- **YOUR INSTRUCTIONS**:
Pictures aside, repeat the listing below exactly.

- **GIVEN MATERIAL**:
□ □ □ □ □ □ □

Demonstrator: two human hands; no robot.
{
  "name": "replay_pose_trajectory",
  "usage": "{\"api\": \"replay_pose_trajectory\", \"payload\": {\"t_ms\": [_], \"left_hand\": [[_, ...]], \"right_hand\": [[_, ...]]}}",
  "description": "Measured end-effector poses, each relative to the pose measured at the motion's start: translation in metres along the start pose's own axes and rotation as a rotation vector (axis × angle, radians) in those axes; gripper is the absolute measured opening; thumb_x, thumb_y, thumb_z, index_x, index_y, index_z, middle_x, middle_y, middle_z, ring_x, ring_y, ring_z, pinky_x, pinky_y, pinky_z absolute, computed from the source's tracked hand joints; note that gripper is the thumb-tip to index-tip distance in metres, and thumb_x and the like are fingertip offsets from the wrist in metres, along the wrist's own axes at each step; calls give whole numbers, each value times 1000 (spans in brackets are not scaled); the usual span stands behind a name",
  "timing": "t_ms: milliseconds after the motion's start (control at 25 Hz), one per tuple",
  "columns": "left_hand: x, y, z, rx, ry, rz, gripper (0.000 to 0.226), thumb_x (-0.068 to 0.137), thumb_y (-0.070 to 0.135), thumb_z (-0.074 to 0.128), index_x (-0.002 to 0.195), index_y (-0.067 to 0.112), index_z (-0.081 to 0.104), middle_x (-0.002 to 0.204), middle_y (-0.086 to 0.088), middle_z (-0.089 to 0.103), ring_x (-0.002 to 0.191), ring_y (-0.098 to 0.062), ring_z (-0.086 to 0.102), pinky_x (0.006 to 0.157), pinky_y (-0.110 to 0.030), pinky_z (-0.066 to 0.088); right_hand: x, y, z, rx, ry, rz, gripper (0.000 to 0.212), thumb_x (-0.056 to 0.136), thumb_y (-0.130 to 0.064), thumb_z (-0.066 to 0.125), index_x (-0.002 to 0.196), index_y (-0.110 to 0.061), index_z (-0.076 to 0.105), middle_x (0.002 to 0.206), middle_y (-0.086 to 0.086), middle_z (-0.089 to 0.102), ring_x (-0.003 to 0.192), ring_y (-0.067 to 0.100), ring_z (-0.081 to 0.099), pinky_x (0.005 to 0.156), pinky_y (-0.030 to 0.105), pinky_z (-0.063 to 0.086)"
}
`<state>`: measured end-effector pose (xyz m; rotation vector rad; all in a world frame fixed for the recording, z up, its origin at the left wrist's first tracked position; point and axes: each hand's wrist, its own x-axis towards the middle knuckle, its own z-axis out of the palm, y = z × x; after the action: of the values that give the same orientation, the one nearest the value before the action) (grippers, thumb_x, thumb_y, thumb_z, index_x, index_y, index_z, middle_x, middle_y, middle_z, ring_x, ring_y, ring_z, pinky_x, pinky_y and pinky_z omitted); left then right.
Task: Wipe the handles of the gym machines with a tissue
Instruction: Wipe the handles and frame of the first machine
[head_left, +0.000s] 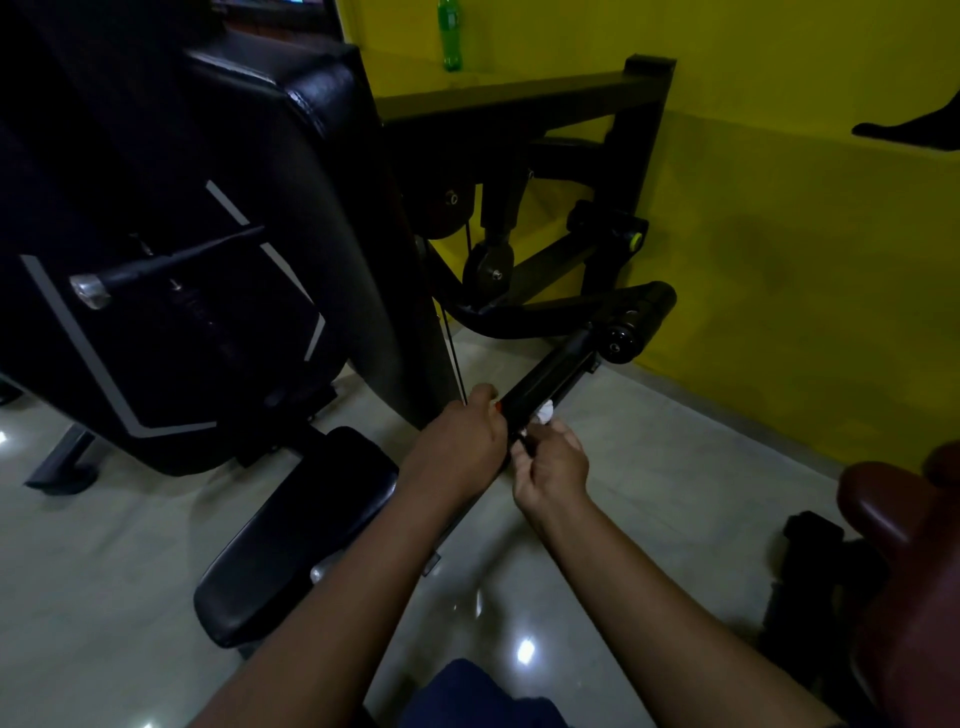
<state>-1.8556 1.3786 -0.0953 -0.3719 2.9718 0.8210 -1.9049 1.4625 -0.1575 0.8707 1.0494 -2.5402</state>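
A black machine handle (545, 379) slants from the centre up toward a padded roller (639, 322) at the right. My left hand (462, 441) grips the near end of the handle from the left side. My right hand (550, 462) holds a crumpled white tissue (544, 413) against the handle's underside, just beside the left hand. Only a small part of the tissue shows above the fingers.
A large black padded seat back (182, 260) fills the left. A black seat pad (296, 535) lies below it. Cables and pulleys (488, 260) stand behind the handle. A yellow wall (779, 234) runs along the right, with a green bottle (449, 34) on a ledge. A maroon pad (893, 509) sits at right.
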Motion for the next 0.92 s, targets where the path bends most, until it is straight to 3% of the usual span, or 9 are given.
{"api": "replay_pose_trajectory", "payload": {"t_ms": [80,240,360,440,600,680,760,920], "left_hand": [[0,-2,3,40,25,71,37,104,36,25,139,31,35,104,-11,61,84,-24,59,72,-38,50],[-1,0,3,125,42,126,43,104,37,27,146,40,26,103,-6,55,85,-23,57,70,-34,49],[0,1,5,136,34,126,44,103,37,29,147,42,24,105,-5,54,84,-22,57,64,-30,42],[2,1,6,121,29,112,43,103,37,28,146,42,24,105,-6,54,83,-22,57,63,-30,40],[6,6,9,101,13,63,41,104,36,24,144,42,22,99,-8,54,77,-22,56,64,-32,44],[9,8,10,98,3,54,41,104,35,23,145,41,21,96,-9,55,75,-22,56,66,-35,47],[13,7,13,86,-13,46,41,104,35,23,144,41,20,93,-9,55,72,-23,56,66,-37,49],[22,12,19,137,12,26,41,104,37,22,145,41,16,93,-9,55,71,-23,56,67,-38,50]], "right_hand": [[11,-14,5,-58,60,-91,18,94,0,56,110,-5,62,89,10,63,72,15,59,63,23,52],[21,-33,15,-463,213,-467,5,89,-26,67,93,-23,69,95,-2,69,87,14,65,79,28,55],[-2,-15,-2,-785,79,-795,17,91,-12,62,102,-20,74,105,-4,64,88,1,57,77,2,40],[4,-17,-8,-844,85,-912,23,89,-3,60,102,-16,75,106,1,61,85,0,51,73,-3,34],[46,-51,15,-847,244,-821,28,88,0,56,100,-18,74,111,12,59,91,6,50,81,14,40],[57,-52,19,-798,296,-744,27,91,-7,56,102,-23,74,113,8,64,101,17,60,87,22,47],[51,-42,13,-705,264,-712,23,90,-13,61,104,-26,74,108,0,70,99,15,65,88,30,53],[41,-35,7,-653,219,-763,21,90,-20,65,108,-27,74,104,-6,72,95,7,65,86,27,55]]}}
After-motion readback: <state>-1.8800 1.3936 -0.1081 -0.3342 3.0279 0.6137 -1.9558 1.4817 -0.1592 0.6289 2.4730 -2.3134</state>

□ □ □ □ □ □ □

- **ANSWER FOR THE TASK**:
Demonstrator: two human hands; no robot.
{
  "name": "replay_pose_trajectory",
  "usage": "{\"api\": \"replay_pose_trajectory\", \"payload\": {\"t_ms\": [_], \"left_hand\": [[_, ...]], \"right_hand\": [[_, ...]]}}",
  "description": "Measured end-effector poses, each relative to the pose measured at the motion's start: translation in metres along the start pose's own axes and rotation as a rotation vector (axis × angle, radians) in those axes; gripper is the absolute measured opening; thumb_x, thumb_y, thumb_z, index_x, index_y, index_z, middle_x, middle_y, middle_z, ring_x, ring_y, ring_z, pinky_x, pinky_y, pinky_z absolute, computed from the source's tracked hand joints; note that gripper is the thumb-tip to index-tip distance in metres, and thumb_x and the like are fingertip offsets from the wrist in metres, along the wrist's own axes at each step; calls give whole numbers, each value times 1000 (spans in brackets are not scaled); the usual span stands behind a name",
  "timing": "t_ms: milliseconds after the motion's start (control at 25 Hz), one per tuple",
  "columns": "left_hand: x, y, z, rx, ry, rz, gripper (0.000 to 0.226), thumb_x (-0.068 to 0.137), thumb_y (-0.070 to 0.135), thumb_z (-0.074 to 0.128), index_x (-0.002 to 0.195), index_y (-0.067 to 0.112), index_z (-0.081 to 0.104), middle_x (-0.002 to 0.204), middle_y (-0.086 to 0.088), middle_z (-0.089 to 0.103), ring_x (-0.002 to 0.191), ring_y (-0.098 to 0.062), ring_z (-0.086 to 0.102), pinky_x (0.006 to 0.157), pinky_y (-0.110 to 0.030), pinky_z (-0.066 to 0.088); right_hand: x, y, z, rx, ry, rz, gripper (0.000 to 0.212), thumb_x (-0.056 to 0.136), thumb_y (-0.130 to 0.064), thumb_z (-0.066 to 0.125), index_x (-0.002 to 0.196), index_y (-0.110 to 0.061), index_z (-0.076 to 0.105), middle_x (0.002 to 0.206), middle_y (-0.086 to 0.086), middle_z (-0.089 to 0.102), ring_x (-0.003 to 0.192), ring_y (-0.067 to 0.100), ring_z (-0.081 to 0.099), pinky_x (0.005 to 0.156), pinky_y (-0.030 to 0.105), pinky_z (-0.063 to 0.086)"
}
`<state>`: measured end-effector pose (xyz m; rotation vector rad; all in a world frame fixed for the recording, z up, its origin at the left wrist's first tracked position; point and axes: each hand's wrist, its own x-axis towards the middle knuckle, its own z-axis out of the palm, y = z × x; after the action: of the values that give the same orientation, the one nearest the value before the action) (grippers, thumb_x, thumb_y, thumb_z, index_x, index_y, index_z, middle_x, middle_y, middle_z, ring_x, ring_y, ring_z, pinky_x, pinky_y and pinky_z omitted); left then right.
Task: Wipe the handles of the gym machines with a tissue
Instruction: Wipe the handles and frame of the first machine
[head_left, +0.000s] 
<state>-1.8556 1.3786 -0.0953 -0.3719 2.9718 0.8210 -1.9049 1.4625 -0.1575 0.8707 1.0494 -2.5402</state>
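A black machine handle (545, 379) slants from the centre up toward a padded roller (639, 322) at the right. My left hand (462, 441) grips the near end of the handle from the left side. My right hand (550, 462) holds a crumpled white tissue (544, 413) against the handle's underside, just beside the left hand. Only a small part of the tissue shows above the fingers.
A large black padded seat back (182, 260) fills the left. A black seat pad (296, 535) lies below it. Cables and pulleys (488, 260) stand behind the handle. A yellow wall (779, 234) runs along the right, with a green bottle (449, 34) on a ledge. A maroon pad (893, 509) sits at right.
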Motion for the next 0.92 s, targets where the path bends most, until it is straight to 3% of the usual span, or 9 are given.
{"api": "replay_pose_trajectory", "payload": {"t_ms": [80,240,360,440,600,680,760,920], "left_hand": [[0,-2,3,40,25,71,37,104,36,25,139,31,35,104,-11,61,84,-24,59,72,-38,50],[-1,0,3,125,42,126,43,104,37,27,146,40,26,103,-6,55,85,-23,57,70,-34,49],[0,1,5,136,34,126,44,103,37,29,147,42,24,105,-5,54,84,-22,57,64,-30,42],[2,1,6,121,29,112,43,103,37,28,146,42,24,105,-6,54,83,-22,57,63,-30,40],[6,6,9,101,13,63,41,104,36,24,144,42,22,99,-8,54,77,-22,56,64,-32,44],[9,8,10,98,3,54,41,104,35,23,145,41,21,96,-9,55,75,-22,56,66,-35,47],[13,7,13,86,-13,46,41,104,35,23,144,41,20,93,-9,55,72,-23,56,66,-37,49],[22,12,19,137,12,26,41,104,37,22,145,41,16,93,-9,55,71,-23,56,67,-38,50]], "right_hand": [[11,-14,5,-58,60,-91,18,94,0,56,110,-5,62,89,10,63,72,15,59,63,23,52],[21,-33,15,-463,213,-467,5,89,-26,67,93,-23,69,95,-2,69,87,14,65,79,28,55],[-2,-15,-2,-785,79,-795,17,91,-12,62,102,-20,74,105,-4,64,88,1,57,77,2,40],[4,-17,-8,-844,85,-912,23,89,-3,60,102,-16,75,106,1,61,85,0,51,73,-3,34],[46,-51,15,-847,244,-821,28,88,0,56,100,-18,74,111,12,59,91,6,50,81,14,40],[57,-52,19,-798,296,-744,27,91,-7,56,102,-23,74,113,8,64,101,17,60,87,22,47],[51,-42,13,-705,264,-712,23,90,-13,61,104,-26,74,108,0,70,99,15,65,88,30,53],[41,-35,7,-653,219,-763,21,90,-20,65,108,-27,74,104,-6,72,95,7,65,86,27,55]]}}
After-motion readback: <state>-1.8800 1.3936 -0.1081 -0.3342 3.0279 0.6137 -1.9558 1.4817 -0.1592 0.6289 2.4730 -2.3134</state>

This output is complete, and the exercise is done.